Además, sólo el 22,2% de las personas mayores de 20 años que residen en el 20% de los hogares más pobre han completado su cuarto medio, 2,5 de cada 10 niños reciben educación preescolar y 1 de cada 10 jóvenes accede a la educación superior. En contraste, más de tres cuartas partes de los adultos que residen en hogares acomodados han completado su cuarto medio, 6 de cada 10 niños reciben educación preescolar y casi 7 de cada 10 jóvenes acceden a la educación superior.



Obviamente, los resultados educacionales en ambos grupos son muy distintos y no pueden separarse de la desigualdad de ingresos en nuestra sociedad. En Chile, el 10% más pobre de la población recibe un 1,1% de los ingresos, en comparación con el 42,3% que recibe el decil más rico, vale decir, una brecha de casi 40 veces que nos ubica entre los 12 países con peor distribución del ingreso en el mundo, sólo superados por un conjunto de países africanos y centroamericanos extremadamente pobres.



Precisamente, bajo este contexto, en los últimos diez años, el 10% más pobre elevó su escolaridad de 7 a 7,4 años, en cambio el decil más rico consiguió 1,2 años más de escolaridad promedio y llegó a 14,1 años.
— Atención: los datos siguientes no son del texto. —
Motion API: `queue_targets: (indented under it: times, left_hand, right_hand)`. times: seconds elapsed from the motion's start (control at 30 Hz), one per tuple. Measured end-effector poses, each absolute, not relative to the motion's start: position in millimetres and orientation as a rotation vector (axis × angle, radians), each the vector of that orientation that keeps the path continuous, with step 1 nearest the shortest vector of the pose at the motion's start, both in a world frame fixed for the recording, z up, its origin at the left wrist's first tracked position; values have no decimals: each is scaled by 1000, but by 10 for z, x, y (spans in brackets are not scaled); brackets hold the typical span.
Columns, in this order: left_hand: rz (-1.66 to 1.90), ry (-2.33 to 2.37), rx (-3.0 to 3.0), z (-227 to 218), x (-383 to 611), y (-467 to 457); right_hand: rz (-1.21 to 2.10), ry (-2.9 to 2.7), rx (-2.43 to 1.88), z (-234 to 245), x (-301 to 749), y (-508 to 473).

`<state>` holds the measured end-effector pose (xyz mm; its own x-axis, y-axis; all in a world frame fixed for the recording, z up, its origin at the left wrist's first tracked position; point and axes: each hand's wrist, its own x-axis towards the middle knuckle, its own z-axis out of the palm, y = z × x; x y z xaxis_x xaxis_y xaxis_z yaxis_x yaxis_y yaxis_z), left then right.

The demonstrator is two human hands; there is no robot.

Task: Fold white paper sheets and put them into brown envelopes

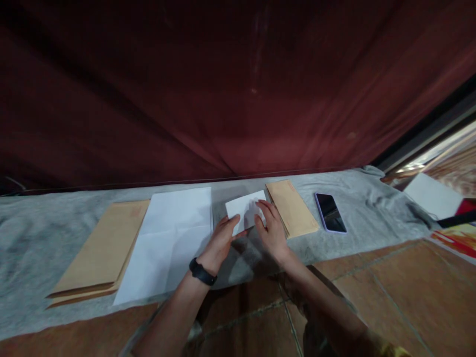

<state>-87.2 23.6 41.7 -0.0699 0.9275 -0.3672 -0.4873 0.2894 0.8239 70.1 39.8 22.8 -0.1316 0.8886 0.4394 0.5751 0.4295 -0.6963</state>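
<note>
A small white sheet of folded paper (243,204) is held up a little above the grey cloth, tilted. My left hand (222,238) grips its left lower edge, thumb on top and fingers beneath. At the paper's right end, my right hand (272,229) has its fingertips and thumb on the upper face, the fingers bent. Just right of that hand lies a stack of small brown envelopes (293,210). Creased white paper sheets (174,243) lie flat to the left, beside larger brown envelopes (100,248).
A phone (330,213) in a purple case lies right of the small envelopes. The grey cloth (379,213) runs along the floor tiles (405,287). Behind it hangs a dark red curtain (238,99). A white flat object (433,196) sits at the far right.
</note>
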Motion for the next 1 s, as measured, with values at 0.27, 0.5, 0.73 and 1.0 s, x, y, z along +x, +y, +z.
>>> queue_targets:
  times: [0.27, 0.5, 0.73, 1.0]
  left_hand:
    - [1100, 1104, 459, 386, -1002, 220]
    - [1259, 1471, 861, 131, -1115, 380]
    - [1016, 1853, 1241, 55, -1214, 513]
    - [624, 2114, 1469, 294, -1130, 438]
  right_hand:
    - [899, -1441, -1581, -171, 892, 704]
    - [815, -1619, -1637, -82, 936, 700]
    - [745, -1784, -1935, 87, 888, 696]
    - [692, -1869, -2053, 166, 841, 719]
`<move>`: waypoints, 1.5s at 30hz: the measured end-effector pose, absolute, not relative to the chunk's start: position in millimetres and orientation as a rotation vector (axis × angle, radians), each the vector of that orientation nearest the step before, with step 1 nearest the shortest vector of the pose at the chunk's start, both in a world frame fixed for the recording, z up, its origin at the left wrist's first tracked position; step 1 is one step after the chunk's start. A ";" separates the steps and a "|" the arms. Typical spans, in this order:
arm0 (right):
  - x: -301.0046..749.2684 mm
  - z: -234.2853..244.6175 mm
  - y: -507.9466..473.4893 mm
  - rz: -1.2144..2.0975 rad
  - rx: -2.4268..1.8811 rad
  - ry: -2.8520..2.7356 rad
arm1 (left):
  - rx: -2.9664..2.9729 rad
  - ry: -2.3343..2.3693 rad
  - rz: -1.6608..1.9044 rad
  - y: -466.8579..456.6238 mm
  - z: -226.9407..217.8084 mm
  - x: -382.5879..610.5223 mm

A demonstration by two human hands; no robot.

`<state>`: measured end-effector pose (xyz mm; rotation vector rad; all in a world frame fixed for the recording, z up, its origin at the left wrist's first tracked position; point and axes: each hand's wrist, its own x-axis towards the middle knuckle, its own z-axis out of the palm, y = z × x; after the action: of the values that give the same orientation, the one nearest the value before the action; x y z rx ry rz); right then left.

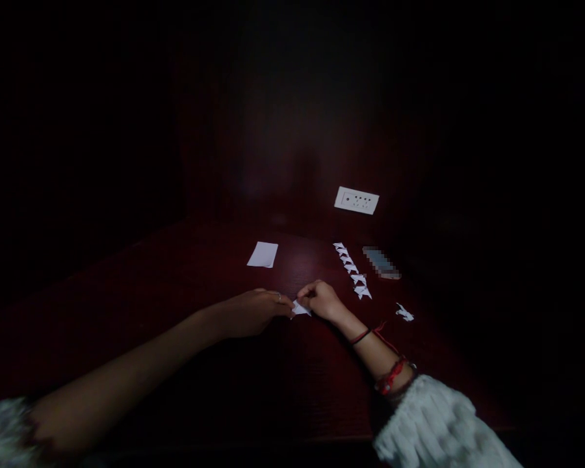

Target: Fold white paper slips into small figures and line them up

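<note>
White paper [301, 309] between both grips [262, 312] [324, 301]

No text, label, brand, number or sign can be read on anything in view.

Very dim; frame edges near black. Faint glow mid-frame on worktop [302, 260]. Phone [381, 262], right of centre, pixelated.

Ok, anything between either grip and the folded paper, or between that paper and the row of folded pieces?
Nothing visible separates the left grip or right grip from the folded paper; both are at it. Toward the row of folded pieces, the right grip itself stands in the way, just beside the paper.
</note>
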<state>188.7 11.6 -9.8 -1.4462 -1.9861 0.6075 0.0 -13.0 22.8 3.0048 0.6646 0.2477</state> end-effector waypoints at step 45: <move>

Es decir, si bien todas las personas mejoran sus estándares educacionales, la brecha se amplía aún más. De hecho, Chile gasta un 7,2% del PIB en educación, uno de los porcentajes más altos en el mundo, de los cuales un 43% corresponde al aporte privado que atiende sólo al 10% del total de alumnos matriculados.



Según el Informe PISA, las principales diferencias en capacidad de lectura en Chile se producen entre colegios y no al interior de ellos. Esto coincide con los resultados de la prueba SIMCE, que presentó una brecha de 120 puntos entre los colegios de Las Condes y Cerro Navia. No hay que confundirse, el problema radica en que buena parte de los estudiantes proviene de hogares en los cuales no se respira un clima favorable en materia educacional, en donde los padres poseen una bajo nivel de escolaridad y consiguen empleos con salarios que no alcanzan muchas veces los $100.000. Además, asisten a establecimientos en donde la mayoría de sus compañeros están en la misma condición, agudizando el círculo vicioso. Esta es la realidad que explica más del 50% del rendimiento de los alumnos y, sin embargo, no recibe la atención de las autoridades, quienes sólo se concentran en lograr efectividad y eficiencia en la sala de clases.



El gran problema es que no existe ninguna nación con altos niveles de desigualdad que haya alcanzado buenos resultados educacionales. La solución más realista pasa por resolver la pésima distribución del ingreso que afecta a la sociedad chilena.



* Director ejecutivo de Fundación Terram.

  • El contenido vertido en esta columna de opinión es de exclusiva responsabilidad de su autor, y no refleja necesariamente la línea editorial ni postura de El Mostrador.